As with all things, lately, this Pennsylvania Year is already a run away train. One hardly can breath within this tangle of excitement, trepidation, and wonderment.
My mornings are spent working in a professional setting with plants. This is not as easy as it might sound. There is driving to and fro on an unfamiliar leviathan of highways, running up and down ladders, heavy lifting, and moving amongst large professional buildings, a world of foreign cubicles and workers that I always shake my head at. I have never understood that life, boxing oneself in such a fashion, spending years--decades even--of one's life caged like this. But there are those who thrive in it and I suppose it’s just as easy to look at me and consider me a foolish person for choosing a non-corporate job, a "secure" one. I suppose it's a matter of what tribe one's values come from--and it's all risk at the end...all we have is time, and what we do with it. For now, mine is an amalgam of rushing and watering and worrying over foliage and fauna.

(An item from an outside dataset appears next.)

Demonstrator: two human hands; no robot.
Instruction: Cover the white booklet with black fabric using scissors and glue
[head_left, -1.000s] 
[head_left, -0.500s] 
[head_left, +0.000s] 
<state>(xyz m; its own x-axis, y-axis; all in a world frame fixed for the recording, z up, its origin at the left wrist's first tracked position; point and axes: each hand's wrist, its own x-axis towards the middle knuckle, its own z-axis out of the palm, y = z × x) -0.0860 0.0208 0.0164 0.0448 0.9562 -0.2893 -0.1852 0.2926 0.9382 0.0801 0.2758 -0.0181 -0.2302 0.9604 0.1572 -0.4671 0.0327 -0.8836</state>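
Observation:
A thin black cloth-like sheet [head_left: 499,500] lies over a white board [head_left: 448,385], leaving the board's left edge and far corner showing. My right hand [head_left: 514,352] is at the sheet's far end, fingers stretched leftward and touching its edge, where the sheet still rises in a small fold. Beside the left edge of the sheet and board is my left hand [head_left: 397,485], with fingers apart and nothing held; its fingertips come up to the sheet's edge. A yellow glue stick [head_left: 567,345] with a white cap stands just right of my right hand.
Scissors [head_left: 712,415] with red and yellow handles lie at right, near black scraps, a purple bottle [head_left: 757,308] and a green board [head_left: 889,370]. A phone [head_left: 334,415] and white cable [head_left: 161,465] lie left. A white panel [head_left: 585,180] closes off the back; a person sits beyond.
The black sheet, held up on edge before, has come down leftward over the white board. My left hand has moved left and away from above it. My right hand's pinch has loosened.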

There are parts of me that wonder if I’ve gotten myself overwhelmed in this job, that I won’t have time to create the fun mayhem I’ve conspired in my head. Other parts of myself shut out these fears--as first time job jitters. It will smooth itself out in the end…..

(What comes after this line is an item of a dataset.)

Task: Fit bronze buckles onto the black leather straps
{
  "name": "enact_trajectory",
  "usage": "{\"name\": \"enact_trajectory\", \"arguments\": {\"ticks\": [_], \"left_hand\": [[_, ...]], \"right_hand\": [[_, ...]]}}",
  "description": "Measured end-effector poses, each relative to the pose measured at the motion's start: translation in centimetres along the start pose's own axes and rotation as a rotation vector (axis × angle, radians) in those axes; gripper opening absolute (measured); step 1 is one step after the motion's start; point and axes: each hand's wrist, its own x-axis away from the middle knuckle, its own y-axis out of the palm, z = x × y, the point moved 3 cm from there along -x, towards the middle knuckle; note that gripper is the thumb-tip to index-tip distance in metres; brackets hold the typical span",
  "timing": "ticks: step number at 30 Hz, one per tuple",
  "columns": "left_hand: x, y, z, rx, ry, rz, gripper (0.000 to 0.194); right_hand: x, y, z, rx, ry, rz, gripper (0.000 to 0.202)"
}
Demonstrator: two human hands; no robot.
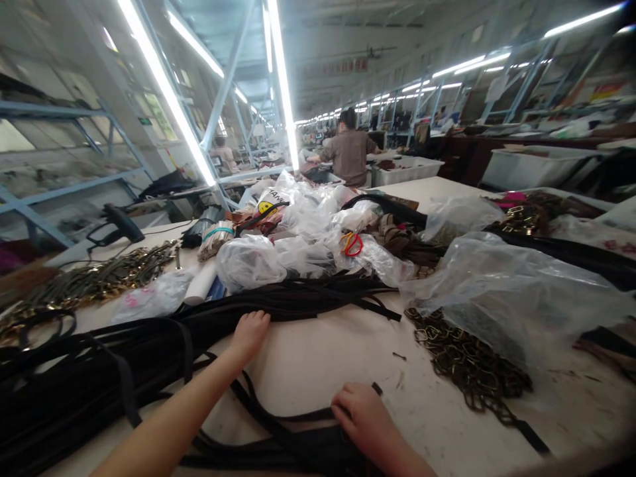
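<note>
My left hand [252, 335] lies at the near edge of a long bundle of black straps [293, 301], its fingers curled over the edge; the fingertips are partly hidden. Closer to me, my right hand [362, 412] is closed on a single black strap [311, 416], whose short end pokes out beyond the knuckles. Loops of loose black strap [253, 404] curve across the table between my two forearms. A thick heap of black straps [54, 381] spreads over the left side, running under my left arm. The pale table [303, 358] shows between the hands.
Clear plastic bags [298, 232] pile up at the back, with red-handled scissors [352, 244] on them. Metal buckle rings [472, 364] lie at right under a plastic bag [507, 285]. Brass-coloured hardware [114, 271] covers the left. A person [348, 156] works further off, near white bins [407, 171].
</note>
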Motion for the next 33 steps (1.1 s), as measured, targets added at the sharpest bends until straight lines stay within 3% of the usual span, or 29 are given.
{"name": "enact_trajectory", "arguments": {"ticks": [2,5,8,11,13,17,20,24,33], "left_hand": [[-1.0,0.2,0.1,-0.023,0.024,-0.013,0.028],[-0.6,0.8,1.6,-0.032,0.099,-0.058,0.026],[0.8,1.6,5.0,0.054,0.235,-0.140,0.024],[2.0,2.5,9.5,0.244,0.327,-0.253,0.028],[2.3,2.7,12.2,0.333,0.335,-0.287,0.029],[1.7,2.7,16.1,0.510,0.331,-0.286,0.021],[0.8,2.9,17.3,0.733,0.197,-0.338,0.015],[0.3,3.9,17.8,1.026,-0.026,-0.473,0.009],[0.2,4.3,17.6,1.253,-0.154,-0.483,0.021]], "right_hand": [[-0.1,-0.2,0.1,-0.031,0.007,0.018,0.012],[-0.1,-0.3,0.2,-0.086,0.026,0.052,0.011],[-0.3,-0.5,0.5,-0.218,0.073,0.117,0.010],[-0.5,-1.2,1.7,-0.448,0.219,0.231,0.037],[-0.3,-2.3,2.7,-0.514,0.281,0.303,0.041],[0.3,-6.4,5.0,-0.219,0.294,0.385,0.024],[0.1,-9.8,7.8,0.228,0.444,0.430,0.018],[-1.4,-11.6,11.3,0.677,0.592,0.290,0.020],[-3.3,-11.7,12.5,0.709,0.518,0.174,0.025]]}}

From there, it is glorious Summer afternoons spent knee down in the soil of a small garden. We are now in apricots, with the ritual shaking of trees and running willy-nilly to grab fallen fruit. The taste of Strawberry Summer is a distant memory, it's funeral only a short week ago. Nature is like that--briefly beautiful and bountiful, but fickle and fast passing, too.
I am watching my little garden, an index of recipes mentally swirling in my head based on the ingredients that are popping up right before my eyes. I am especially eager to eat the heirloom tomatoes that are growing fat before my eyes. I’ve grown them before, in a city landscape, but I wonder how they will do here. Will they be bigger, better? Will they taste different?
I will not know this yet, however, as they stay obnoxiously green. Instead, it looks like my black satin eggplants have made the most of the sun and might beat all in the harvesting department. Right now, two of those fellas are looking good, and somewhere in the old noggin, I am thinking eggplant parmesan might be happening in a week or two.
There is other exciting news: I am headed back to the city for a visit this weekend. It will mark a month since I have been to Pennsylvania. I am missing my friends and realize that in my brief foray into PA so far, I’ve been far too busy with my job to actually cultivate a social life. I am also missing those New York City folk, the ones who know me, have shared tales to tell amongst us, and who love me for my good and flawed characteristics, anyway. I am also hoping to wrap arms around a certain Sweetheart. There is much sacrifice between us during this Pennsylvania year and I am hoping the road flows well and forward for us.
I am also, oddly, still mired in the world of bees. There is a rooftop in the midst of the Big Apple, full of bees I have been missing, their buzzing haunting my dreams. I will be harvesting their honey this weekend, and there already seems to be a loyal band of takers to this particular liquid gold. It’s humbling, knowing people are actually interested in those things you are producing and selling, and so many people are now interested in raw, local honey.
It’s been quite a trip so far….so tell me, what is your Summer like so far? How Goes it for you?